Не разбудив Валку, я вымылся в безводном душе, растерся под звуковыми струями. Когда вышел, кабина автоматически уничтожила все, что я с себя смыл. Оделся я в лучший дипломатический костюм: белую рубашку и брюки с двойной красной строчкой. Сверху накинул черную парчовую тунику с красной оторочкой и узором «бута». Натянул поверх рукава кожаную перчатку, застегнул на все застежки. Пристроил кольцо-печатку императора на указательный палец правой руки и не забыл цепочку с белым осколком скорлупы Тихого. Сапоги сели как влитые, плотно обхватив икры. Напоследок я прицепил к поясу меч.

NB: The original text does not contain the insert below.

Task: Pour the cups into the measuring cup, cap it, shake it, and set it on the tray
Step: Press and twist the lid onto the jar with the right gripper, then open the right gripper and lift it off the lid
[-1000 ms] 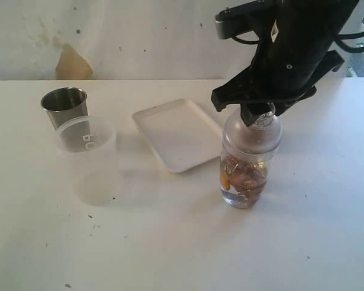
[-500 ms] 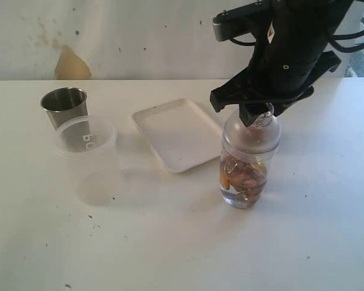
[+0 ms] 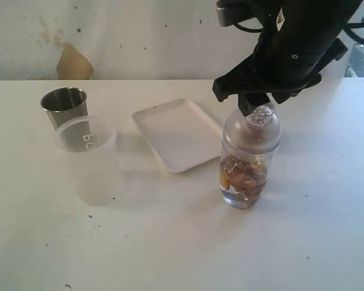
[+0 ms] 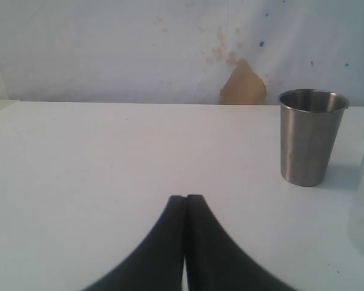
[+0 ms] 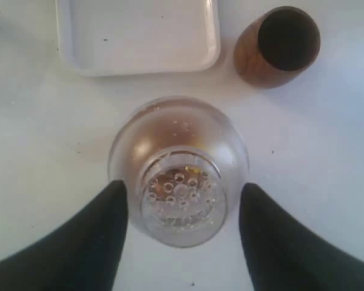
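The left fingers are out of the exterior view; they sit pressed together on nothing, low over the desk. The steel tumbler stands toward the far left corner, with a translucent tub just in front. The tray lies mid-desk. Right of the middle, the measuring cup stands upright with its cap on, its brownish contents too blurred to name. The right arm hangs above it, hiding the wooden cup from the exterior view. The right fingers are spread wide either side of the cap, gripping nothing.
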Tool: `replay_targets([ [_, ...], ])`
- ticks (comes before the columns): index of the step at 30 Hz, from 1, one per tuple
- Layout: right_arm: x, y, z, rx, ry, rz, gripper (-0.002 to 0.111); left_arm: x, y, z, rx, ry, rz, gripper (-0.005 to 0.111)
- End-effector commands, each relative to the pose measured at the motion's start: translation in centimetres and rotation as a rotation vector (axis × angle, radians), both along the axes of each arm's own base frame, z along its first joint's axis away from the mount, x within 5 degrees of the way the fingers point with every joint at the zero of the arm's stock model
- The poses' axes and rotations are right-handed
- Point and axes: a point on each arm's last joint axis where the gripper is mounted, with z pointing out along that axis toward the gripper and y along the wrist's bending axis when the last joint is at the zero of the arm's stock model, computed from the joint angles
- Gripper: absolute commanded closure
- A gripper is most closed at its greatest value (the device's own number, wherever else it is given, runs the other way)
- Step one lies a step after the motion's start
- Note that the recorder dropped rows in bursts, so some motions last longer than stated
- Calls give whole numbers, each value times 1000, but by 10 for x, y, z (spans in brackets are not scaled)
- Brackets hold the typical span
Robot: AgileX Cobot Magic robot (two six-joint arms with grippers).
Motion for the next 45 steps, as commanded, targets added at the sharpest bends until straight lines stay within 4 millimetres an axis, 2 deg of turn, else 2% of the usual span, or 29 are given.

Меня ждал Великий конклав.
Мы с Валкой и Варро прошли по черно-белому шахматному полу фойе в сопровождении нашей охраны и представителей правительства Содружества. К нам каждый день приставляли новых, а прежних мы больше никогда не видели. Нас проводили мимо зеркального бассейна к угловатой лестнице, что вела на галерею, опоясывавшую дворец-зиккурат. Галерея тянулась над фойе и нижними залами, расположенными по всему периметру дворца. Внизу ходили дипломаты и чиновники в одинаковых серых костюмах с черными звездами правительственных служащих на груди. Народ на языке Лотрианского Содружества назывался zuk, а эти люди, управлявшие им, именовались pitrasnuk.
Всю внутреннюю стену галереи покрывала гигантская фреска с изображением торжествующего народа. Впереди за квадратной аркой находился главный вход. Мы прошли туда – на этот раз без досмотра – и миновали еще несколько серых барельефов, пока не оказались в узком коридоре, где потолок располагался настолько высоко, что его было не разглядеть в темноте. Ответвлений у этого коридора не было, и я понял, что мы приближаемся к самому сердцу зиккурата. Это место напомнило мне об угрюмых бетонных казематах капелланской бастилии на Фермоне и о тюремных камерах Боросево на Эмеше. Я даже подумал, не вдохновлялись ли в Содружестве много тысячелетий назад архитектурой Капеллы – уж настолько она была устрашающей.